Created: Wed, 27 Nov 2013 10:05:00 EST
Updated: Wed, 27 Nov 2013 10:34:39 EST
It's hard to believe that winter is right around the corner! For meteorological purposes, winter actually begins December 1st. Astronomical winter begins on December 21st this year which will mark the winter solstice.
I've spent the last few weeks analyzing various weather data and long term trends and relating them to central Georgia. This year's winter forecast isn't as clear cut as years past because there isn't one key pattern that sticks out that would easily determine what we would expect during the winter months.
For this year's winter forecast, I took into account three variables: the current U.S. snow cover, the current Arctic sea ice extend and current trends for any potential development of El Nino or La Nina.
Let's examine the U.S. snow cover first. As of late November, over one third of the United States is covered with snow (35.8%). Snow cover for the same time frame in 2012 was only 19.6%. That means snow cover thus far is nearly double what it was a year ago.
Secondly, we'll examine the extent of Arctic sea ice and why that's important. Based on current data, arctic sea ice is actually growing at a rate that is above average. The amount of arctic sea ice currently in place is ahead of 2012 by 424,000 square miles. Through late November, the extend of the arctic sea ice ranks second highest since 2008.
The amount of U.S. snow cover and arctic sea ice is important because air masses travel over both before reaching the United States. Both act as a refrigerator, keeping the air colder for longer. Less snow cover and arctic sea ice allows air masses to warm as they move south.
The third variable for my winter forecast is whether an El Nino or La Nina will develop. El Nino occurs when water temperatures off the west coast of South America are warmer than average. La Nina is the opposite of El Nino, meaning water temperatures would be below average off the west coast of South America. Based on current data, we remain in a neutral pattern. That means neither El Nino or La Nina exist. Current forecasts indicate a trend towards El Nino by Spring, which suggests we will remain in a neutral state through this winter.

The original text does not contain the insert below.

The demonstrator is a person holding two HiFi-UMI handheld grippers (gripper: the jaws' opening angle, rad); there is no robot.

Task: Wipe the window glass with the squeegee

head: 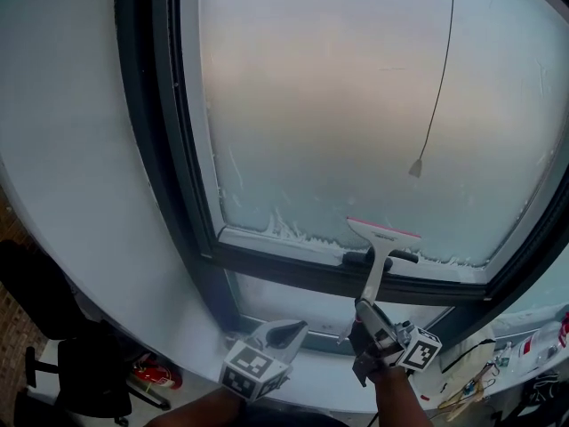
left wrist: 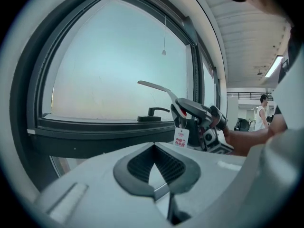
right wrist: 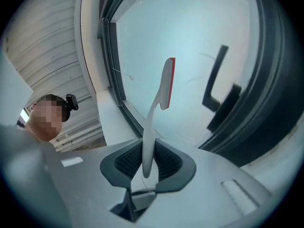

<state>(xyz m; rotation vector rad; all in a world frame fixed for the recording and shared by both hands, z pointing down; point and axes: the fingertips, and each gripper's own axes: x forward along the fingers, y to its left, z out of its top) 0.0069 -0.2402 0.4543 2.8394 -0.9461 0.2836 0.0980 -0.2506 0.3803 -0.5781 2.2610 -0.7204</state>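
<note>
The squeegee [head: 383,235] is white with a red blade edge, and its blade lies against the bottom of the window glass [head: 356,105], just above the dark frame. My right gripper [head: 366,314] is shut on its handle, which rises between the pads in the right gripper view, where the squeegee [right wrist: 159,96] tilts toward the glass [right wrist: 190,42]. Foam streaks line the pane's lower edge. My left gripper [head: 286,333] hovers low over the sill, shut and empty. In the left gripper view my left gripper [left wrist: 154,169] faces the window, with the squeegee [left wrist: 156,86] and right gripper [left wrist: 202,120] at its right.
A black window handle [head: 397,257] sits on the lower frame beside the squeegee's neck. A thin blind cord with a pull [head: 415,168] hangs in front of the glass. A white sill [head: 133,265] runs below. Bottles and clutter [head: 524,345] lie at the right.
</note>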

Below shows what each pattern produces in the winter months in central Georgia:
El Nino: Colder and wetter than average with above average snowfall.

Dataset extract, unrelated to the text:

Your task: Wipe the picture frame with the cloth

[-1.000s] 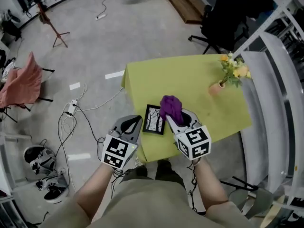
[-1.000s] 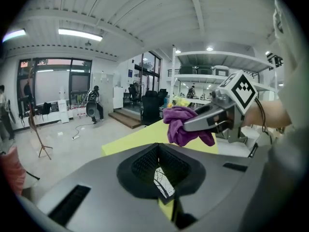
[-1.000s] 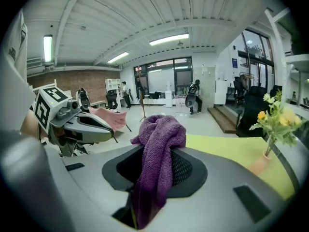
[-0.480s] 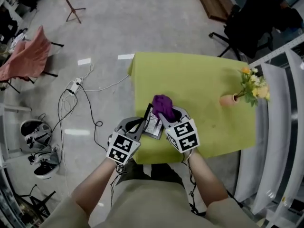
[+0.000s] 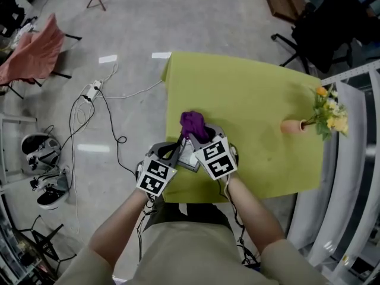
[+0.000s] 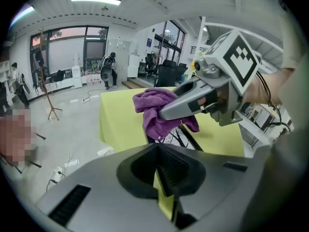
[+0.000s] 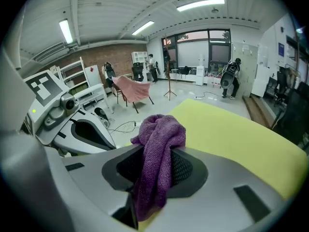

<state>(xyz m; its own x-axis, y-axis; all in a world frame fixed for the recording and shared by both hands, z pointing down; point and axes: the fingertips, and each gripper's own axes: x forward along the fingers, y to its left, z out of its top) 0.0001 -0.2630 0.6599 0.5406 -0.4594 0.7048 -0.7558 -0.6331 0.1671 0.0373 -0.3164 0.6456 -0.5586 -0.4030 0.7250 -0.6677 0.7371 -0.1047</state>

La Nina: Warmer and drier than average with below average snowfall.
Neutral: Average temperatures with slightly above average precipitation and average snowfall.

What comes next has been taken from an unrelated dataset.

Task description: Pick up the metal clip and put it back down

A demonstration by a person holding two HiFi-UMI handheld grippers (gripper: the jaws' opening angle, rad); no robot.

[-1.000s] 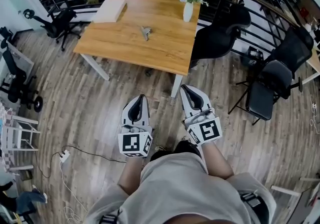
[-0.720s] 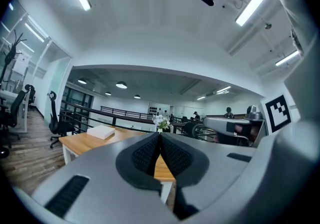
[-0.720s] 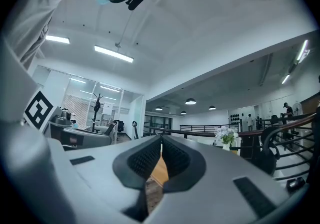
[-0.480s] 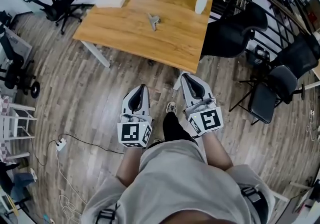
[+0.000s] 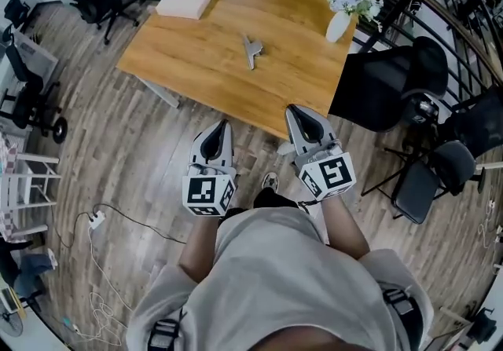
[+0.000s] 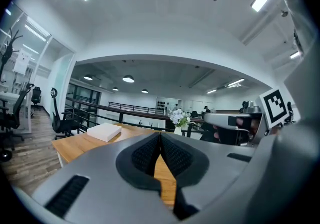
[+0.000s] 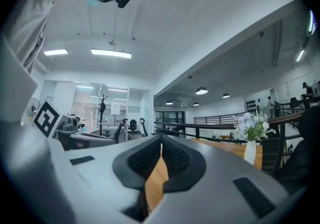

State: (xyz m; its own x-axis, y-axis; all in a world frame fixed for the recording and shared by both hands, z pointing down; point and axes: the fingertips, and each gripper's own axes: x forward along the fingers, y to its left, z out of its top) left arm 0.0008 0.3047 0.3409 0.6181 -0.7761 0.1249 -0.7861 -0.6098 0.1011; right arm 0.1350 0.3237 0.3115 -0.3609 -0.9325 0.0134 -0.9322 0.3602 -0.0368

Let's put it all together! Here's the bottom line for Jeff's Winter Forecast for 2013-14:
Temperatures: Expect at or slightly below average temperatures thanks to increased arctic sea ice and U.S. snow cover. As air masses venture south, they will stay colder longer, leading to the potential for below average temperatures all winter. That also follows the trend of below average temperatures we have seen for much of 2013.
Precipitation: Based on the current neutral pattern with forecasts trending towards El Nino by Spring, I suspect we will see a wet winter with above average precipitation. This includes any rain and snow. Precipitation is the key word.
Snowfall: Based on the current neutral pattern and the likelihood of below average temperatures, I suspect we have the opportunity for some snow. I think totals will follow the last 10 year average which would suggest a season total of 1/3". That is based on data at the Macon airport. Because of geographic location, areas north of Macon tend to pick up more snow than the Macon area.